# Exercise directions:
Your task is to find every line of the data that holds the string "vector" and copy it.

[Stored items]
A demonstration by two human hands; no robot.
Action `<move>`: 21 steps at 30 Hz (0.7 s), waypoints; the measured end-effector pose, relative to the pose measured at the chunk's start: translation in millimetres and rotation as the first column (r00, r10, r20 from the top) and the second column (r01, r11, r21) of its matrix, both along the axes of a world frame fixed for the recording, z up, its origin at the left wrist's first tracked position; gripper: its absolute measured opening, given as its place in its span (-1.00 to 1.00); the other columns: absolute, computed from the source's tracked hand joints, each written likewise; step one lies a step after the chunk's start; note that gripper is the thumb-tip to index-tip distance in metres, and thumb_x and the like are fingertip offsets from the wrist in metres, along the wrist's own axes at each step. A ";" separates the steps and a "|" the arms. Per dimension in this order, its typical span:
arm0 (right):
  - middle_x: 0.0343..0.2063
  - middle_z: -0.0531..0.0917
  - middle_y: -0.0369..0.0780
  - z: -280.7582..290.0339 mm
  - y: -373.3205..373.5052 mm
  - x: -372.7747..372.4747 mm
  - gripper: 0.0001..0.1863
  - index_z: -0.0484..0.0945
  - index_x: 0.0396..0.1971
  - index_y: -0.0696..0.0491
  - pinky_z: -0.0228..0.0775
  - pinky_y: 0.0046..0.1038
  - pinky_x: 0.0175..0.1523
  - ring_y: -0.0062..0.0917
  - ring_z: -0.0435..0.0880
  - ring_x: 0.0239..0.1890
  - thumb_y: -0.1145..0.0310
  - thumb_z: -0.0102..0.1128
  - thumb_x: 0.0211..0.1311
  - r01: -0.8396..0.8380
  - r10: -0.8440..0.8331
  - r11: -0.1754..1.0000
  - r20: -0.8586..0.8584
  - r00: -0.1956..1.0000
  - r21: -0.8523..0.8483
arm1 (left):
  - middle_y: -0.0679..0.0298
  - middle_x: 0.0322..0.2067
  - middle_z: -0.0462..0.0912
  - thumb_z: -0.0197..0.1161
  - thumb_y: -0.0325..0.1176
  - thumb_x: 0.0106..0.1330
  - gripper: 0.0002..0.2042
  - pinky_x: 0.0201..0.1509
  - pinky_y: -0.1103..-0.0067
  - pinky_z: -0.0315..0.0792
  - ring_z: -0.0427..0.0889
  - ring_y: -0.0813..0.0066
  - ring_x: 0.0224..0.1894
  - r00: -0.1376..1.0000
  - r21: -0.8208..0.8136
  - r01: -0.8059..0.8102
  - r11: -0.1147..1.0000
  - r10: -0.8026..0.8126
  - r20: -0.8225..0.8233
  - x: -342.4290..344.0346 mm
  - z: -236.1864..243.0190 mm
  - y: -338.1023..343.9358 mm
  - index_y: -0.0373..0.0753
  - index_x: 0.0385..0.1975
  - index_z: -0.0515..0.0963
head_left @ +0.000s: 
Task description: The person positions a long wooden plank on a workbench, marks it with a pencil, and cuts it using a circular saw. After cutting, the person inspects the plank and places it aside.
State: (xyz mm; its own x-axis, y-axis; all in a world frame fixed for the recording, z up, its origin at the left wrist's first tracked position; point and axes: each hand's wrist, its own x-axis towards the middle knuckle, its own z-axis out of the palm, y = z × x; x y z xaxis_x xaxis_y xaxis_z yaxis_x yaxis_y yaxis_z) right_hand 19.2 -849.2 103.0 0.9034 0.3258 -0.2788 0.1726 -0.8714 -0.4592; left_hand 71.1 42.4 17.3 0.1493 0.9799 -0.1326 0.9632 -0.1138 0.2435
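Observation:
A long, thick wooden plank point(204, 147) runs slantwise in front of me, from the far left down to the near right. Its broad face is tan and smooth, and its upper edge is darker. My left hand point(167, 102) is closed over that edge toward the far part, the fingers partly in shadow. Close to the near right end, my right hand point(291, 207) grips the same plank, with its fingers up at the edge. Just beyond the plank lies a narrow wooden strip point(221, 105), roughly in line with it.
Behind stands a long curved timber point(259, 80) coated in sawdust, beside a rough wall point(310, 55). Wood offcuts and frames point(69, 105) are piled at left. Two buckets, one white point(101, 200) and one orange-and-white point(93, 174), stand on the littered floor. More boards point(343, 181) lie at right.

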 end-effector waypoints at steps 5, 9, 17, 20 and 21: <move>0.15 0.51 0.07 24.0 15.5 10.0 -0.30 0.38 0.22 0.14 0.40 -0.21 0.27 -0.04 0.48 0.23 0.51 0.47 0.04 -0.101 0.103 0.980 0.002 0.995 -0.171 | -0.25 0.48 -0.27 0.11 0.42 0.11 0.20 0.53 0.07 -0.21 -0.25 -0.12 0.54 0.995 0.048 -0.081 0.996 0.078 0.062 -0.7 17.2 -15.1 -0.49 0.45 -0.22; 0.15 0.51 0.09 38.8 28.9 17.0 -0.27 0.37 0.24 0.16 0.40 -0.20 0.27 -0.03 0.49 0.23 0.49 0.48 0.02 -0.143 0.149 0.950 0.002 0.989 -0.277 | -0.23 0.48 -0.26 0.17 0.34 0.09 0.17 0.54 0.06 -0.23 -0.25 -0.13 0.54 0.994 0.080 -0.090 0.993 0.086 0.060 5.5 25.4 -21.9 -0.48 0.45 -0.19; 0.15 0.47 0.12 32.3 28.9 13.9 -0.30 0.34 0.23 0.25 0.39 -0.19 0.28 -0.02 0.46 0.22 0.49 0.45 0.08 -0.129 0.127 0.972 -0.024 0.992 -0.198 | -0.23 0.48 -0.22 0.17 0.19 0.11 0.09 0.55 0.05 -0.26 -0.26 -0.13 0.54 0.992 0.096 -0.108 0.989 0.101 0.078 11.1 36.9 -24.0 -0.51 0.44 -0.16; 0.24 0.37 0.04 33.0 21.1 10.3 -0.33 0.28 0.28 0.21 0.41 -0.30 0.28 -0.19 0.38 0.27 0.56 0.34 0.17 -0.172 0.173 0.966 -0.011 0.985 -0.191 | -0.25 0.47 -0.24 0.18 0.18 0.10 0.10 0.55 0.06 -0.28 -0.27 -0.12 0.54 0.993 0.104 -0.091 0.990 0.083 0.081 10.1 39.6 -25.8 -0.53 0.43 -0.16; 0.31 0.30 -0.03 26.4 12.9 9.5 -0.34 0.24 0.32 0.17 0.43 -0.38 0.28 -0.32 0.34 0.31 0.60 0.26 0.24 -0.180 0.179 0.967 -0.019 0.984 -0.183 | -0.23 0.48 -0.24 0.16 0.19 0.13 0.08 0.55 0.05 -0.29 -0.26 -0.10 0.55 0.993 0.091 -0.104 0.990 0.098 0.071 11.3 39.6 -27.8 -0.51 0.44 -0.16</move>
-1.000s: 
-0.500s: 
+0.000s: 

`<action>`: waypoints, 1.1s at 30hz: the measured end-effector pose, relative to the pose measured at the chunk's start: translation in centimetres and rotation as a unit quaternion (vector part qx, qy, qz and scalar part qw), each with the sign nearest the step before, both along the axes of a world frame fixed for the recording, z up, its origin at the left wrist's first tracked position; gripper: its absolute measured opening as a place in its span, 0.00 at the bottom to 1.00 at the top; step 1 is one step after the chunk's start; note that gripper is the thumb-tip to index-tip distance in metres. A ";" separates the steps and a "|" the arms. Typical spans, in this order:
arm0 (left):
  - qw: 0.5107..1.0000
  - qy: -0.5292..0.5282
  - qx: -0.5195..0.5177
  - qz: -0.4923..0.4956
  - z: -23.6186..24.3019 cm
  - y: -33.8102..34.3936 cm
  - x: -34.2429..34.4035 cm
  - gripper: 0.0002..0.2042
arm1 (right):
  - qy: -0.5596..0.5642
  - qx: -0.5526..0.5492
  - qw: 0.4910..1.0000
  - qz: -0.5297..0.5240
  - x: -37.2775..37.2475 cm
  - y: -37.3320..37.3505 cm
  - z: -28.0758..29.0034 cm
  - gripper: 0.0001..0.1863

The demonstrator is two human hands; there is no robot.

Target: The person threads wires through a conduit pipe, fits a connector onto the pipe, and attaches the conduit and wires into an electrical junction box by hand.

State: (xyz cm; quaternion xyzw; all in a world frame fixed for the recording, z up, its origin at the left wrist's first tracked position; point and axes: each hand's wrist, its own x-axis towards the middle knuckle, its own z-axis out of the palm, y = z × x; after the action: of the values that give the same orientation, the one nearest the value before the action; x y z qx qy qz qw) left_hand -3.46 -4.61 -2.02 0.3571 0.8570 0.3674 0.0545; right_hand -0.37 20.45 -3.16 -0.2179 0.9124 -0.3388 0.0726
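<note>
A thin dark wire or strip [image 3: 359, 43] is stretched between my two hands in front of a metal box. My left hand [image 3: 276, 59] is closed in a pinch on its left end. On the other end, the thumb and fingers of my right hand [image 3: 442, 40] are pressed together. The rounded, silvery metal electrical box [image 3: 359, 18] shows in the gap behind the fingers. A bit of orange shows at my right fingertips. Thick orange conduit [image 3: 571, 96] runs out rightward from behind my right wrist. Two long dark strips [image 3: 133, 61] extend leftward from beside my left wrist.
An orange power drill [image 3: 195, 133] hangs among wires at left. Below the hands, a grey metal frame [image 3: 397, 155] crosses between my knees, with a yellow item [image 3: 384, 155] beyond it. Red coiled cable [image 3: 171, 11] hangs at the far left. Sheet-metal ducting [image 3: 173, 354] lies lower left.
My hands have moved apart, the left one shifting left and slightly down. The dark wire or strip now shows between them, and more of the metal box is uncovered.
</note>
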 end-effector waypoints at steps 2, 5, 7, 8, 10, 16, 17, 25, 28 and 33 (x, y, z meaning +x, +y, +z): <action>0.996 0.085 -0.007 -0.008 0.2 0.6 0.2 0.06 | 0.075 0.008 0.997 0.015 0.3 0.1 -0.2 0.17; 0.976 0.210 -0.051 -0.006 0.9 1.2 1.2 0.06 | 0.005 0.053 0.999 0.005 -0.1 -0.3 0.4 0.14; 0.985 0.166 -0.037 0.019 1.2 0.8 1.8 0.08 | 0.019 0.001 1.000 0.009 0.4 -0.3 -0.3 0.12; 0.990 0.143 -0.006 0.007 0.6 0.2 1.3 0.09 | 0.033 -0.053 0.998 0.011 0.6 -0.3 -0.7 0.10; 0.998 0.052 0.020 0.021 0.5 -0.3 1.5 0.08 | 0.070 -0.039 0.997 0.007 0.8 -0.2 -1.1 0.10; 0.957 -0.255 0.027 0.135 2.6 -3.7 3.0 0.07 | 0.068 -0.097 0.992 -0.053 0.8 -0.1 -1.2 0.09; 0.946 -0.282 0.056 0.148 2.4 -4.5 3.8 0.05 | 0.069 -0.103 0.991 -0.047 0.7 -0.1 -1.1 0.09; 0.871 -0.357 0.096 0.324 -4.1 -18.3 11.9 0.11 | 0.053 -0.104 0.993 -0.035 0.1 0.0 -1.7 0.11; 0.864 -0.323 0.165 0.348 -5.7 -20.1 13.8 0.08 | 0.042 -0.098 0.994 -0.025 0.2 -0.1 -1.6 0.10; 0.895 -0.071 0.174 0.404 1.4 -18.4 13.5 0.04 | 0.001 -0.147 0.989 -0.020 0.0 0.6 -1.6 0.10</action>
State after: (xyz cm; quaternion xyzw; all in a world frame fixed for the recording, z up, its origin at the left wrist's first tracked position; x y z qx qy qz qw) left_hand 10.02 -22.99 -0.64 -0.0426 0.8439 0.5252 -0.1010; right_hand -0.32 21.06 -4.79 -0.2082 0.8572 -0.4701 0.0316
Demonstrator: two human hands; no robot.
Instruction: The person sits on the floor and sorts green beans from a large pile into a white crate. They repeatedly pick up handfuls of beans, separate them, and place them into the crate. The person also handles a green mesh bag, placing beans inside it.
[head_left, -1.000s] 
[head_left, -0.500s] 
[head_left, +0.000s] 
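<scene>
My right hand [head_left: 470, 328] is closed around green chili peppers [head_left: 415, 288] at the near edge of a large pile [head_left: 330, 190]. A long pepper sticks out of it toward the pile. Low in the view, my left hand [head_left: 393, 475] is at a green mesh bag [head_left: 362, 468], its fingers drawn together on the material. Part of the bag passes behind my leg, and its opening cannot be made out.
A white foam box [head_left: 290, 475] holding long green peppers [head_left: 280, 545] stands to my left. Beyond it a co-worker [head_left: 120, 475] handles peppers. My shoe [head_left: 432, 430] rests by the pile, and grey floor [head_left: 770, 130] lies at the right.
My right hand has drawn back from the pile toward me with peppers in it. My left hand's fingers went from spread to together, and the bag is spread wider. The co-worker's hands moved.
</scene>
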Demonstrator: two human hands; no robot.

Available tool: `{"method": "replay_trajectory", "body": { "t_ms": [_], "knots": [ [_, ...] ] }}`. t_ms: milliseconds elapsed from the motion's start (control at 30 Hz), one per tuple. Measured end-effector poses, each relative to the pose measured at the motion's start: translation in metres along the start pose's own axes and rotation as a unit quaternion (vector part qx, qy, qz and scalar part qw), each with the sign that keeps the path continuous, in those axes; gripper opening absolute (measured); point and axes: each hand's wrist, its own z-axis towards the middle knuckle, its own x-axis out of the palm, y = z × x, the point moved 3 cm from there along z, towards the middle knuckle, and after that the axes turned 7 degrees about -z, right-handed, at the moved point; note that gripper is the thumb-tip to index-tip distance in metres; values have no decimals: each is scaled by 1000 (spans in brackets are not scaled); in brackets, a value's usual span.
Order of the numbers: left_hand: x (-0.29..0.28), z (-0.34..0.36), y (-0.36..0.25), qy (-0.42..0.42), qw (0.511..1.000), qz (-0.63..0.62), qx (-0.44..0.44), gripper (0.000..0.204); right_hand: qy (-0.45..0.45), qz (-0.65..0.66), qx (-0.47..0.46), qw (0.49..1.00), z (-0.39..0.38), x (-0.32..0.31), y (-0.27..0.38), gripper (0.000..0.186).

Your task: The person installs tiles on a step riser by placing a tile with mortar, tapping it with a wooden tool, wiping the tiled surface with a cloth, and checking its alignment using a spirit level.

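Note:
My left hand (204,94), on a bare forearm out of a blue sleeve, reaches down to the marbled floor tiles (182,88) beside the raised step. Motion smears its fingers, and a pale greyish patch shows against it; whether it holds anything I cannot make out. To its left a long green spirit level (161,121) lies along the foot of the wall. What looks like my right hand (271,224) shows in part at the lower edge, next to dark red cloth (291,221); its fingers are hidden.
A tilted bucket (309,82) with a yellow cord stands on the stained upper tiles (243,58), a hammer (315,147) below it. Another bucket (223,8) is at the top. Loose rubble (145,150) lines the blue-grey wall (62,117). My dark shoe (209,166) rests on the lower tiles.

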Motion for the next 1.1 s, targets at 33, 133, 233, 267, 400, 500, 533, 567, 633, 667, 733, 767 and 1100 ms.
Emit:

# Your solution:
`<action>`: waypoints, 1.1s at 30hz: the measured end-effector pose, relative to the pose measured at the chunk's start: translation in centimetres and rotation as a unit quaternion (vector part qx, qy, qz and scalar part qw), each with the sign nearest the step before, both along the axes of a world frame fixed for the recording, z up, its origin at the left wrist's first tracked position; gripper: its absolute measured opening as a place in its span, 0.00 at the bottom to 1.00 at the top; step 1 is one step after the chunk's start; note that gripper is the thumb-tip to index-tip distance in metres. A ";" separates the steps and a "|" the arms. Typical spans, in this order:
Available tool: `{"method": "replay_trajectory", "body": { "t_ms": [_], "knots": [ [_, ...] ] }}`. t_ms: milliseconds elapsed from the motion's start (control at 30 Hz), one per tuple. Measured end-effector poses, each relative to the pose measured at the motion's start: translation in metres along the start pose's own axes and rotation as a unit quaternion (vector part qx, qy, qz and scalar part qw), each with the sign that keeps the path continuous, in those axes; gripper opening absolute (measured); point and axes: each hand's wrist, its own z-axis towards the middle knuckle, its own x-axis out of the palm, y = z × x, the point moved 3 cm from there along z, towards the middle knuckle, and after that the axes turned 7 degrees about -z, right-handed, at the moved point; note that gripper is the thumb-tip to index-tip distance in metres; values have no decimals: each is scaled by 1000 (spans in brackets are not scaled); in brackets, a value's usual span.

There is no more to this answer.